From the matrix of memory, Szirtes veers into the subconscious realm of dreams in the section “The Dream Hotel.” Like watching the swiftly moving landscape from behind a car window, the poems in the section are narrative flashes of colors and visions in which people and places are temporarily invented before being replaced. Stylistically, Szirtes expands his range and does not maintain a fixed rhyme scheme or length (except in the “Black Sea Sonnets” portion). The poems are as much revealed by their colors as they are concealed, for they are dynamic and constantly change direction just like the mind. Szirtes begins “Turquoise”:
Good to have reached the turquoise age. Not green
not blue but something in between, this
smoky crystalline concentration, clean
as an iceberg, astringent as the kiss
of water on iron
and three stanzas later has changed the meditation entirely: “Our knees are stiff, getting up is a pain. / We take care of our bowels, eat sensibly, / nothing too spicy after nine.” In the realm of Technicolor dreams, Szirtes places himself back into the subconscious of humanity after the purging of his memory-tortured soul in the previous section. Ever in control of the scene, Szirtes allows the reader glimpses into the lives of others before fast-forwarding the extensive poetic movie he is creating, such as in “Zoë and Neil” when he writes with startling precision, “After the baby died it was as if her heart / had been drawn out on a string through her eyes, / and there was no more rest for them, together or apart.” Not only is Szirtes able to capture his personal pain, but he convincingly inserts his voice into the vast canvas of humanity.
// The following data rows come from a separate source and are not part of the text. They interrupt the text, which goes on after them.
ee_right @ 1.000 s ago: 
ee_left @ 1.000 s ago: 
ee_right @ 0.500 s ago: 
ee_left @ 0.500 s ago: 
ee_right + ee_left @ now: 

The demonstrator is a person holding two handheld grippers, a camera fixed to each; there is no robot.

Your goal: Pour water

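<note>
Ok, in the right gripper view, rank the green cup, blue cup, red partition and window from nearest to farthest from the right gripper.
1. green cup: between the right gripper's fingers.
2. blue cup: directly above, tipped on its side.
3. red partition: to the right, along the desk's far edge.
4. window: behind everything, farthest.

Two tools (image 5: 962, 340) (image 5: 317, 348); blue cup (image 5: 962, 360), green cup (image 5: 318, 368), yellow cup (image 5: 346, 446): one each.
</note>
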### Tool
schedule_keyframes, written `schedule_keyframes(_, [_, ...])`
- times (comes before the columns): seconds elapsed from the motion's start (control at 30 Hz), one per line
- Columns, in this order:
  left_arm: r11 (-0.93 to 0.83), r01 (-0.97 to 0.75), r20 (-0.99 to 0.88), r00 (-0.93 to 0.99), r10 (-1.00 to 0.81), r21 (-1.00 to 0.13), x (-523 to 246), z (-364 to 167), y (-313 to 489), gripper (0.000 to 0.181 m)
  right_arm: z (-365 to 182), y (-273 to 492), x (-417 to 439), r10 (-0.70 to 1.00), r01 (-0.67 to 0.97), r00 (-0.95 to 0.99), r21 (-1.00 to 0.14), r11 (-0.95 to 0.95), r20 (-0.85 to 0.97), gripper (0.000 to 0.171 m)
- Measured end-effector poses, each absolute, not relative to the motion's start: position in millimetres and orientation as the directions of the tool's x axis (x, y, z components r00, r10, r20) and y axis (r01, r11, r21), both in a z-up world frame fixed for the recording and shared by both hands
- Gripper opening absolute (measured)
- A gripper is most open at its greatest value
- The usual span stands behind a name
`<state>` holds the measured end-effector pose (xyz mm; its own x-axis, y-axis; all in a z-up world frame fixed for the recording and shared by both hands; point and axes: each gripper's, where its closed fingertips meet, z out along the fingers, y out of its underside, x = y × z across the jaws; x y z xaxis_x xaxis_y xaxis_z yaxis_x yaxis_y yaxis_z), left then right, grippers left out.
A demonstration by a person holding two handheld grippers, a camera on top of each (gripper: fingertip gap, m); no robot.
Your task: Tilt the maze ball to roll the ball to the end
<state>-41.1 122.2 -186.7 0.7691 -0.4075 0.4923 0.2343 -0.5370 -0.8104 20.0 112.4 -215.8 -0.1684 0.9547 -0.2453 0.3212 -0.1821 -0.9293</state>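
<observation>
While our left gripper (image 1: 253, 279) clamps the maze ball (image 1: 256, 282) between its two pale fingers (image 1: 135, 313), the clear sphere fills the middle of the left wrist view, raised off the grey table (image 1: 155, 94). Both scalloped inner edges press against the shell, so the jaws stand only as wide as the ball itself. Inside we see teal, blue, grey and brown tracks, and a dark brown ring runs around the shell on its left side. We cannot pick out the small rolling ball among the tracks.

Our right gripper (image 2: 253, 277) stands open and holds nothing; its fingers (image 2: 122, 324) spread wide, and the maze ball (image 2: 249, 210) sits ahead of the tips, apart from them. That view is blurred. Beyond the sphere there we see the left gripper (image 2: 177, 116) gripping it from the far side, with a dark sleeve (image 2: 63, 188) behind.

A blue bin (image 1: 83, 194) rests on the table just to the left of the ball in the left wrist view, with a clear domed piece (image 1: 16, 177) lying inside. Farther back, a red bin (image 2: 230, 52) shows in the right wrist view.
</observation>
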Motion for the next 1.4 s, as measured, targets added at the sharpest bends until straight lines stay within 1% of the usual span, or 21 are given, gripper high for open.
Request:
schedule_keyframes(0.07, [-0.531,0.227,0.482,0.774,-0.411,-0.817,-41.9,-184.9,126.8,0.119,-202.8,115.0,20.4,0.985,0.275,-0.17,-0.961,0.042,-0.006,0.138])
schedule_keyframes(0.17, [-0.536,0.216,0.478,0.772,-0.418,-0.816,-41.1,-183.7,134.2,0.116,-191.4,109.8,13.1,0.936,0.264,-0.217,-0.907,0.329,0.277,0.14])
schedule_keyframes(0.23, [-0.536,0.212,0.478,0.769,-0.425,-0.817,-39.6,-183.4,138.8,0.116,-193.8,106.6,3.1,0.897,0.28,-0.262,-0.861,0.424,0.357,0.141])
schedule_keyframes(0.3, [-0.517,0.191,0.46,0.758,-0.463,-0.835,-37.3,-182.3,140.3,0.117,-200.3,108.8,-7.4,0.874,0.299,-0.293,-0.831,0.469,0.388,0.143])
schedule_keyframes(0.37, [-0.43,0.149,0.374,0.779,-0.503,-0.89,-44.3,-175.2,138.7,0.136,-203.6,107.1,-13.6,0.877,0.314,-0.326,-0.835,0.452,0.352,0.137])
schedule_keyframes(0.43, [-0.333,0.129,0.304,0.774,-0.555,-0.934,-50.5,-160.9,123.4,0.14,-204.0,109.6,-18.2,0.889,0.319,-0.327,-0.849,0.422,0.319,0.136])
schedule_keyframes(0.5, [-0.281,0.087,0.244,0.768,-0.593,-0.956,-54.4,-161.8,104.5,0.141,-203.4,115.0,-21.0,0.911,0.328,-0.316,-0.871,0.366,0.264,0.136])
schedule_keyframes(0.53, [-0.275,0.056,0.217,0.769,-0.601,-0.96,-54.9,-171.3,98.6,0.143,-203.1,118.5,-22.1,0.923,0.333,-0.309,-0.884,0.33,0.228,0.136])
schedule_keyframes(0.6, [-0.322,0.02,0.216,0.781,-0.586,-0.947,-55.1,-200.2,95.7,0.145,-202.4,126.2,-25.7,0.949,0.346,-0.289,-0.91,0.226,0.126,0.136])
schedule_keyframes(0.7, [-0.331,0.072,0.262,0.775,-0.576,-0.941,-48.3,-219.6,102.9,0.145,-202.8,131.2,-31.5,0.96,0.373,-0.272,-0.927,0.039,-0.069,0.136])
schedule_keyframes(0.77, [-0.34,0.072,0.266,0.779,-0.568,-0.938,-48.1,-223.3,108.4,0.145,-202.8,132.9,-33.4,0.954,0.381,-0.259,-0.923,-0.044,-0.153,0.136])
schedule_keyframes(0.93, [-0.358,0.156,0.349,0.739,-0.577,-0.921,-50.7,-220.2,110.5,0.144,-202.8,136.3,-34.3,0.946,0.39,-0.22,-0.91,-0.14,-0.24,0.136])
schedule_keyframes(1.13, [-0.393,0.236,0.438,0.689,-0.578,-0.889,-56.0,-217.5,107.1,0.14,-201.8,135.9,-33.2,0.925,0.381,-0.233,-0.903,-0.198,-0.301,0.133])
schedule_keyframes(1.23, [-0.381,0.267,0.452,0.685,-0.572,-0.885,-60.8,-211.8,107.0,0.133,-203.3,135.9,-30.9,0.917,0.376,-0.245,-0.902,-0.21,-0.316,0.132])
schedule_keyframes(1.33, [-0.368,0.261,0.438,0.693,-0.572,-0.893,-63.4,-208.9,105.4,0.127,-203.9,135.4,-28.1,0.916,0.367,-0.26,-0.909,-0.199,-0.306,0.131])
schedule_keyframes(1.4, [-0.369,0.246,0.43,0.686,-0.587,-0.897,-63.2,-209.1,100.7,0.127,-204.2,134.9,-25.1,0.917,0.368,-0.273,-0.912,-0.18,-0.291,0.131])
The final section, “Accounts,” includes the final kaleidoscope of poems that vary from each other in tone and style. Szirtes shows his versatility in writing on subjects ranging from an art exhibit to a characterization of mythical personalities in “The Morpheus Annotations,” and the sardonic prophecy in the poems of “Decades.” He even reveals his sense of humor in “The Glove Puppet's Inquisition”: “Fancy having a hand up your backside / all your life! To be so filled with Hand / that hand is all and all. / This is a religious proposition.”
With such a diversity of subjects and tones, it is difficult to accurately classify George Szirtes's latest collection; however, the power of memory and its repercussions are undercurrents throughout the very different sections of poetry. Though his familial recollections are sometimes painful, Szirtes writes each poem as a tribute to the past carved in the perspective of the present. His reel of images constantly rotates with flashing images, but he is able to maintain a sense of reality in these recollections, for as he reveals in the title poem, “Here I find lost bits of my heart.”